No Time To Die won't be changed, says Bond director Cary Joji Fukunaga

No Time To Die won't be changed, says Bond director Cary Joji Fukunaga

Cary Joji Fukunaga won't be making any late changes to 'No Time To Die'.

The 42-year-old director helmed the upcoming 007 blockbuster - which has had its release delayed until November due to the coronavirus pandemic - but admits that he had "mentally finished the film" before its original April release and won't be making any changes.

Speaking to Empire magazine, he said: "You could just fiddle and tweak and it doesn't necessarily get better.

"For all intents and purposes, we had finished the film. I had mentally finished the film. Mentally and emotionally."

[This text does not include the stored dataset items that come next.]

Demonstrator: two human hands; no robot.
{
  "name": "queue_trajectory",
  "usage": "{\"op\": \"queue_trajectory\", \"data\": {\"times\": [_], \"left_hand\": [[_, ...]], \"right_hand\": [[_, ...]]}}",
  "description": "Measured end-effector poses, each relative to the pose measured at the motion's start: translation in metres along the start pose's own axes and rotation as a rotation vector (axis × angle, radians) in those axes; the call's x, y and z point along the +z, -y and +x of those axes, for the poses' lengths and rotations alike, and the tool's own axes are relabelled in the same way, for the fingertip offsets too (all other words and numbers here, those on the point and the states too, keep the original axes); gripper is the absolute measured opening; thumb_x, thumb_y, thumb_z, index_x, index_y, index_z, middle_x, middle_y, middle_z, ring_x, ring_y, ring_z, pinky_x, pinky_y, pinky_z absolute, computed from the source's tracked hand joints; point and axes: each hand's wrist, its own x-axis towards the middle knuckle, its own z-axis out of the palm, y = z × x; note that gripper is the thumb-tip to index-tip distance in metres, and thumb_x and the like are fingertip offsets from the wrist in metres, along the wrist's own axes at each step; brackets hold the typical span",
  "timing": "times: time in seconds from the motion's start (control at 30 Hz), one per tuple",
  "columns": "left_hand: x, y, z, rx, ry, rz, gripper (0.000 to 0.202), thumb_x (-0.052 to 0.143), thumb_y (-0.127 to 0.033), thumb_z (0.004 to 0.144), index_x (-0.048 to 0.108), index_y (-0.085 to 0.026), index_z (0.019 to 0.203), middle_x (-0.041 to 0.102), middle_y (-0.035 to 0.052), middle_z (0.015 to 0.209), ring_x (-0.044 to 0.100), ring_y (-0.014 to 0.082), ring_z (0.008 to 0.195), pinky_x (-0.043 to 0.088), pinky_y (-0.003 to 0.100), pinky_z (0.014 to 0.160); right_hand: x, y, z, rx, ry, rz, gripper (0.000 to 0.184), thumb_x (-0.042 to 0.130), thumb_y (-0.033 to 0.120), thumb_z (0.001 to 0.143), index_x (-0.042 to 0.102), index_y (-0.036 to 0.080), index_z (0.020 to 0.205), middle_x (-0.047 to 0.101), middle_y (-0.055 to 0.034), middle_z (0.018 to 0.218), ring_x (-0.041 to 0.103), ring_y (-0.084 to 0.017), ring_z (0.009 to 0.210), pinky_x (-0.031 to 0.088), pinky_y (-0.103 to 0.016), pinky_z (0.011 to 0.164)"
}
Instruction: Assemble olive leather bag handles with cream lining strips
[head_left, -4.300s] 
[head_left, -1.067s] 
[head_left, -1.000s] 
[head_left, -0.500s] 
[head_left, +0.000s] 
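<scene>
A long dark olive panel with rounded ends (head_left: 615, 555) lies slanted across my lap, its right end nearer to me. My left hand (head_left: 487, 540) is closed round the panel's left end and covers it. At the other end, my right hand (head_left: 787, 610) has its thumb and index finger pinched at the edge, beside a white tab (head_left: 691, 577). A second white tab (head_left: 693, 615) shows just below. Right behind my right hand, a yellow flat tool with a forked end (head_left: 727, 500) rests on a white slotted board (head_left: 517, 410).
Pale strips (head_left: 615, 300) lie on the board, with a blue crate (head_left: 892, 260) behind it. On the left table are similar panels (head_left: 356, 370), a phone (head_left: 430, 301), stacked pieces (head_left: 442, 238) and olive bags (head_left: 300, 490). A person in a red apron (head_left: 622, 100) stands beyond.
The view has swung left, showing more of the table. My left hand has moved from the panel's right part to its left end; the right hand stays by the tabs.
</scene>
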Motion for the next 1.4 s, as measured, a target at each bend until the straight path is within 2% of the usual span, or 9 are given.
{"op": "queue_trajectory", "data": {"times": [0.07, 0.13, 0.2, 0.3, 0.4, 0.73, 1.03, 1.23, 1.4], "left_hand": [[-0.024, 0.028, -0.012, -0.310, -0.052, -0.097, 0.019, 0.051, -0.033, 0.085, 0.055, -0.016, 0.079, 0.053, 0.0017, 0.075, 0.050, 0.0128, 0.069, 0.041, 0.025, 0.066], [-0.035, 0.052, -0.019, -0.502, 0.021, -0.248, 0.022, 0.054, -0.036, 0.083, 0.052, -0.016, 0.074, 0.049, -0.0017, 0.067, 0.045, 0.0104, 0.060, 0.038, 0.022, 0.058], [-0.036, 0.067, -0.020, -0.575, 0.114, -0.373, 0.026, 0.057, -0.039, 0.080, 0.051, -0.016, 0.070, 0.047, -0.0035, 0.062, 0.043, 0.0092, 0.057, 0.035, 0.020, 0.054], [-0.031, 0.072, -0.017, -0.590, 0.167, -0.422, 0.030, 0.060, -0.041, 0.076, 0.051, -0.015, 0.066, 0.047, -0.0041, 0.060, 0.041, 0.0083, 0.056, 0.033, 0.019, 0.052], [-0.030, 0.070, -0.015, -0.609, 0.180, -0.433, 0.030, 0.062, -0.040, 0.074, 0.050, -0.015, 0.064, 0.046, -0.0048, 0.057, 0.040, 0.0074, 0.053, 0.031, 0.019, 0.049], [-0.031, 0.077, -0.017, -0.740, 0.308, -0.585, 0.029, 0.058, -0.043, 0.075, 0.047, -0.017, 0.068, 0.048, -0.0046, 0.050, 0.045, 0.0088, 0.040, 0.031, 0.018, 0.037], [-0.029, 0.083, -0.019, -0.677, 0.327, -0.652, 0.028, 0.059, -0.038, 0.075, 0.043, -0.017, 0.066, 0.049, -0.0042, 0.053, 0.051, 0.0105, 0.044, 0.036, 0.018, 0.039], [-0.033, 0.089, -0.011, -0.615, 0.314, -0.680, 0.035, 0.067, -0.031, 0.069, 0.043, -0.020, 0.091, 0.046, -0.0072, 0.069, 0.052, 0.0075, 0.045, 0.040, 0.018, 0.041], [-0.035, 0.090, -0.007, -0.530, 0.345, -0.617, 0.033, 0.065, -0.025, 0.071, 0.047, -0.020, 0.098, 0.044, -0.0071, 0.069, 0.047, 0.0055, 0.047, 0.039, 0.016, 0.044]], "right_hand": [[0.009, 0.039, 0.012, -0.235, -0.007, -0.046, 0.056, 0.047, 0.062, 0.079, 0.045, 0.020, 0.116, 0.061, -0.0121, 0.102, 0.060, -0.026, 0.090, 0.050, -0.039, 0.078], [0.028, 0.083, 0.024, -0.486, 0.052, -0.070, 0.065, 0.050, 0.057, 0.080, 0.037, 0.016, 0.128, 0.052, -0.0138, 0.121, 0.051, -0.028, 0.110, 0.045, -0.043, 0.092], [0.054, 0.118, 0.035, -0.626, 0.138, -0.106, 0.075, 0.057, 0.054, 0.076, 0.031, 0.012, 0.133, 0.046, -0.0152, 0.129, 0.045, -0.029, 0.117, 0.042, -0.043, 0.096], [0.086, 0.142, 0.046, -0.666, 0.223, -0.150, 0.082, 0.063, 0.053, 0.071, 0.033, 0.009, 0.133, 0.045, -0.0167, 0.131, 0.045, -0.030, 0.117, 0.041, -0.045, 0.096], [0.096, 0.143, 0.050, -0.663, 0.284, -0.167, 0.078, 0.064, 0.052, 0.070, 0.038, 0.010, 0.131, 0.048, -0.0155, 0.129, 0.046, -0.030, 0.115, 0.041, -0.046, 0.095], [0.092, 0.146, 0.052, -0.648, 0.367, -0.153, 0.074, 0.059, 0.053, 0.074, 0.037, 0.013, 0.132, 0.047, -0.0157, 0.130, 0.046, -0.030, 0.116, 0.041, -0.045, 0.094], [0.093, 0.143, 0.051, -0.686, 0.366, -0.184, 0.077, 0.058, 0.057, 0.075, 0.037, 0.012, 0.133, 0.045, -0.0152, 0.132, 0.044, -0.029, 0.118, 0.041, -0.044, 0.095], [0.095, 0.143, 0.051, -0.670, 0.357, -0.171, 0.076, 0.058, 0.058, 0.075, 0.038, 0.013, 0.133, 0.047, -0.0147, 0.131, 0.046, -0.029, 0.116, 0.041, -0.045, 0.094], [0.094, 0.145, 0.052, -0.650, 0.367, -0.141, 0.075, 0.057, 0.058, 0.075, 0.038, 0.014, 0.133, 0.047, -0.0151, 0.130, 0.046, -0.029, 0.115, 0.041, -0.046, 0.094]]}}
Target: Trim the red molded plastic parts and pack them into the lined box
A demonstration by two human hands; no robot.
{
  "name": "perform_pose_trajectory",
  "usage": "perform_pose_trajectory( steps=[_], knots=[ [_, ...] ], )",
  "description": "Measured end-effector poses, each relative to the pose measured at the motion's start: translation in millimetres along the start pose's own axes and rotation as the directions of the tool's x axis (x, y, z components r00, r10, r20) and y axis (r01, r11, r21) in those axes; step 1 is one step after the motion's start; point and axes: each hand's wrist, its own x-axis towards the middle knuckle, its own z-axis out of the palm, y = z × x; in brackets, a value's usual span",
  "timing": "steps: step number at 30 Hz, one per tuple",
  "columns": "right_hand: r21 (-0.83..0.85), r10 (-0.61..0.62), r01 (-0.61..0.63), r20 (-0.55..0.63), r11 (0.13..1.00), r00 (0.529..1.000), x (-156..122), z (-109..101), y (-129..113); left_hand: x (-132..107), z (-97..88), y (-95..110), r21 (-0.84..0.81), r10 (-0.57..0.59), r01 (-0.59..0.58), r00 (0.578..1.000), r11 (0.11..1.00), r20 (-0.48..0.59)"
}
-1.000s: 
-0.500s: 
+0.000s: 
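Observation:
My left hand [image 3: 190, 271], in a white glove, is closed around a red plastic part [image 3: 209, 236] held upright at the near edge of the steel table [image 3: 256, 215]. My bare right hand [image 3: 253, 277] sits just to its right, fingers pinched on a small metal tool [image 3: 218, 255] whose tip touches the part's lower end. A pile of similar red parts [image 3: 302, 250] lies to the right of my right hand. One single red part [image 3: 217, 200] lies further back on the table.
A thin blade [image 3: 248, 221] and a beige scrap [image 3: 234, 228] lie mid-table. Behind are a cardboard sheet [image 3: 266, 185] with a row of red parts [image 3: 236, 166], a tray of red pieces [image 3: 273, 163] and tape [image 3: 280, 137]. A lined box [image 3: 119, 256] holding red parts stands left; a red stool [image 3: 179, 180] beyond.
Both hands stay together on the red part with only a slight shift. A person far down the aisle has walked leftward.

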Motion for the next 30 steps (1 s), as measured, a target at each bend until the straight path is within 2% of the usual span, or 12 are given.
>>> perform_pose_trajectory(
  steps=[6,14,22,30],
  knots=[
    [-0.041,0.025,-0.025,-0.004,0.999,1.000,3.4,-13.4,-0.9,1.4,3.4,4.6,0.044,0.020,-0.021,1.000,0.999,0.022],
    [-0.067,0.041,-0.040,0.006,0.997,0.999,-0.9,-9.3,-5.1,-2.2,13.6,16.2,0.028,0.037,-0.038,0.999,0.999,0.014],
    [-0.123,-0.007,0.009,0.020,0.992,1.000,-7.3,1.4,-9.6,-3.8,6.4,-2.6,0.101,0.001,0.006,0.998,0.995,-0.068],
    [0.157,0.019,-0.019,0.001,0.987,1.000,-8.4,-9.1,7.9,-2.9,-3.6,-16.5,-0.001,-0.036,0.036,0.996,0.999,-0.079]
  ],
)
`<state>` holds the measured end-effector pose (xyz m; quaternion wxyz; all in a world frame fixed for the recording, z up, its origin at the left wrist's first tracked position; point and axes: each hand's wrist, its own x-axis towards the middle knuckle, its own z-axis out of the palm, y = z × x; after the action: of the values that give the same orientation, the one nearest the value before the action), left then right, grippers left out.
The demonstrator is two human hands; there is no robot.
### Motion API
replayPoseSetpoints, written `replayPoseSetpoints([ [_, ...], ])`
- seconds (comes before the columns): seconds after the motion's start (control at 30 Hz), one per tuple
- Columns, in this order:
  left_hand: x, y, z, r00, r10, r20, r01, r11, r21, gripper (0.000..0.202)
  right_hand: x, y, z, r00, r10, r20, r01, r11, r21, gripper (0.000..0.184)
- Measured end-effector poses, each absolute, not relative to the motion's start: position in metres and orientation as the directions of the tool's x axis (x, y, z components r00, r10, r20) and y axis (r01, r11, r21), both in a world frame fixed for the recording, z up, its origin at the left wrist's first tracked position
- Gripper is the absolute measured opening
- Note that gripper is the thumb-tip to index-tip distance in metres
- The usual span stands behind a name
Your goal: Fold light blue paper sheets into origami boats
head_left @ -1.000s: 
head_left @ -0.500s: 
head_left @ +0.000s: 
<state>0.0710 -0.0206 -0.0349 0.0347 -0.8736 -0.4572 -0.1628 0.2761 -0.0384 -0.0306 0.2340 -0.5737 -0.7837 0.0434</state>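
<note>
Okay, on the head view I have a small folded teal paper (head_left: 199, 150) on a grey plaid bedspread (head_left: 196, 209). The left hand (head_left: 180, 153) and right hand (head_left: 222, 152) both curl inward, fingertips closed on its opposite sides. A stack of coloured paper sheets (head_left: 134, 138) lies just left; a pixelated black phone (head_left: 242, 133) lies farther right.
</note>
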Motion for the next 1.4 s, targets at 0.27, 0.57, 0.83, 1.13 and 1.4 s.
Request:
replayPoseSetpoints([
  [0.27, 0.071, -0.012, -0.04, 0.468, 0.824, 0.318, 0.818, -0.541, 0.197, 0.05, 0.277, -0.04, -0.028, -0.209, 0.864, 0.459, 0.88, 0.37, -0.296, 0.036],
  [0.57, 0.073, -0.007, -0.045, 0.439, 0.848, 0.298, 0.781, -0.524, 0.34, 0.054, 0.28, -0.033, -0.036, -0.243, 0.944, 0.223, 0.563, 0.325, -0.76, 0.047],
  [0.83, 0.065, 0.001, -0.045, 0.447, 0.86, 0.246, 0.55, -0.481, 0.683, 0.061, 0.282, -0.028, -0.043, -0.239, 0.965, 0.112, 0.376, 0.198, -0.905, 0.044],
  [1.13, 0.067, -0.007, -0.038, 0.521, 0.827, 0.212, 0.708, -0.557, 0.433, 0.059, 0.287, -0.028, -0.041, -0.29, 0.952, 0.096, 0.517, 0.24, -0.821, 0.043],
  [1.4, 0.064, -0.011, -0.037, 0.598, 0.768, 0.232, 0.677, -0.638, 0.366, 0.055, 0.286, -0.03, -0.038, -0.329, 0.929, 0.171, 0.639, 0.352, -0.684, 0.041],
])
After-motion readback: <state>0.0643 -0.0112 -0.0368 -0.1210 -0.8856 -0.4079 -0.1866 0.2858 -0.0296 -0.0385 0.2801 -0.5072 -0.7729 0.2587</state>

Fukunaga admits the situation with 'No Time To Die' - which is the 25th Bond movie and Daniel Craig's fifth and final outing as the iconic screen spy - being delayed reminded him of the "trauma" he experienced when releasing his 2009 film 'Sin Nombre' in Mexican cinemas during the swine flu outbreak.

He recalled: "My first movie, 'Sin Nombre', came out during swine flu, and it came out in cinemas in Mexico right when the President of Mexico said, 'Do not go to cinemas.'

"So I had trauma from that experience, and as I was following the news of this, almost every day I was asking (the Bond producers), 'What's the plan, guys? Because this isn't stopping.' "

Cary added: "I don't think anyone could have foreseen how the world came to a complete standstill, but I did think audiences would not be going to cinemas."